Onitsuka Seiji, Akashi Hidetoshi, Tayama Keiichiro, Okazaki Teiji, Ishihara Kenji, Hiromatsu Shinichi, Aoyagi Shigeaki
Department of Surgery, Kurume University School of Medicine, 67 Asahi-machi, Kurume, 830-0011, Japan.
Ann Thorac Surg. 2004 Oct;78(4):1268-73. doi: 10.1016/j.athoracsur.2004.02.031.
The purpose of this study was to examine the long-term outcome and the prognostic predictors related to the development of complications associated with acute type B aortic dissection.

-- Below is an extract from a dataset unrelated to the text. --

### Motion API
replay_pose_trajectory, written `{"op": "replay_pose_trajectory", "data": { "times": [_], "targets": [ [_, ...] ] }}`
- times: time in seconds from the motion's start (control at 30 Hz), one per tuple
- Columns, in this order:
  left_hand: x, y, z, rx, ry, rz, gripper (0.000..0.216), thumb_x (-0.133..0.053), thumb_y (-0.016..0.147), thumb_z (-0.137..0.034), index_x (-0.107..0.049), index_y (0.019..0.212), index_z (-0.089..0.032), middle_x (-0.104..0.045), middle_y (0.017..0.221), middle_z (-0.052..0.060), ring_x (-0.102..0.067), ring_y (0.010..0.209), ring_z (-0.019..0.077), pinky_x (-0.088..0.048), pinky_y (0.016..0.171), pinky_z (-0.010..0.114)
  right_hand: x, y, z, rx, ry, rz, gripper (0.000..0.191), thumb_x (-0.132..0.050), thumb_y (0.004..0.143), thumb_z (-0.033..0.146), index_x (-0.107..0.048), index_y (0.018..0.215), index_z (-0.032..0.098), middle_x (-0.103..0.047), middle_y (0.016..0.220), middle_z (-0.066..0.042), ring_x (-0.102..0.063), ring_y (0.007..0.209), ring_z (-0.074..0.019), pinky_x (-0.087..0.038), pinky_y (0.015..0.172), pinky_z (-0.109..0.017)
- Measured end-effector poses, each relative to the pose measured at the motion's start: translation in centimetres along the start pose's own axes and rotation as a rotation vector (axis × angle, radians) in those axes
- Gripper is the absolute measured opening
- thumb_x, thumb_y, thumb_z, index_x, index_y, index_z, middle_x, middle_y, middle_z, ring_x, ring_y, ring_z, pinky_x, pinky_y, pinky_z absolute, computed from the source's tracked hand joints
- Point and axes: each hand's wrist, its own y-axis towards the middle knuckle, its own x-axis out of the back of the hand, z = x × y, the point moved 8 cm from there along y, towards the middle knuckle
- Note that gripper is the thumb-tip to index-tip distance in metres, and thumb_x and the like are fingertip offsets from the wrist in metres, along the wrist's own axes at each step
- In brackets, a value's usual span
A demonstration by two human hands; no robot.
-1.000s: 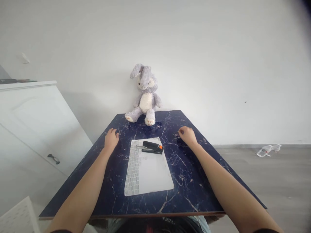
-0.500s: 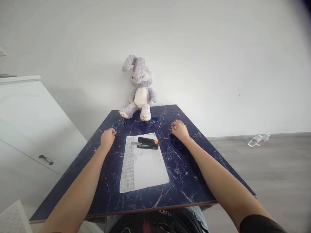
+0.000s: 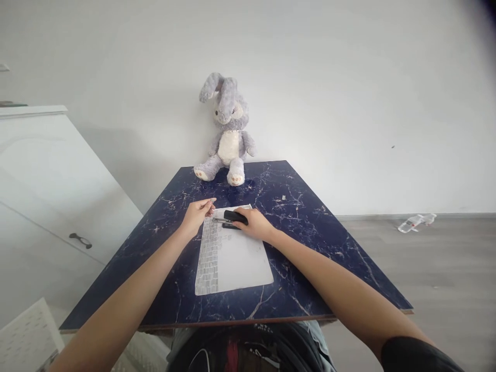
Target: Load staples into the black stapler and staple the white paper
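In the head view, we are gripping the right end of a black stapler (image 3: 235, 216) with our right hand (image 3: 256, 223), its mouth end pointing left. The stapler is sitting over the far part of a white sheet (image 3: 242, 263) with brick-like grey marks down its left side. Our left hand (image 3: 195, 217) is hovering just left of the stapler, fingers narrowing toward the thumb; whether they are pinching something tiny, we cannot tell. The sheet is lying on a dark blue marbled table (image 3: 166, 299). A grey plush rabbit (image 3: 230, 147) is sitting at the far edge, and a white cabinet (image 3: 39, 181) is standing left.
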Motion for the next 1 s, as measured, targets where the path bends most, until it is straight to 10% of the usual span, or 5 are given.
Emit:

Seventy-six medically treated patients with acute type B aortic dissection were examined between 1990 and 2001. The events associated with aortic dissection included dissection-related death, rupture, visceral ischemia, lower limb ischemia, an increase in the maximum aortic diameter greater than 50 mm, and a mean enlargement rate of greater than 5 mm per year.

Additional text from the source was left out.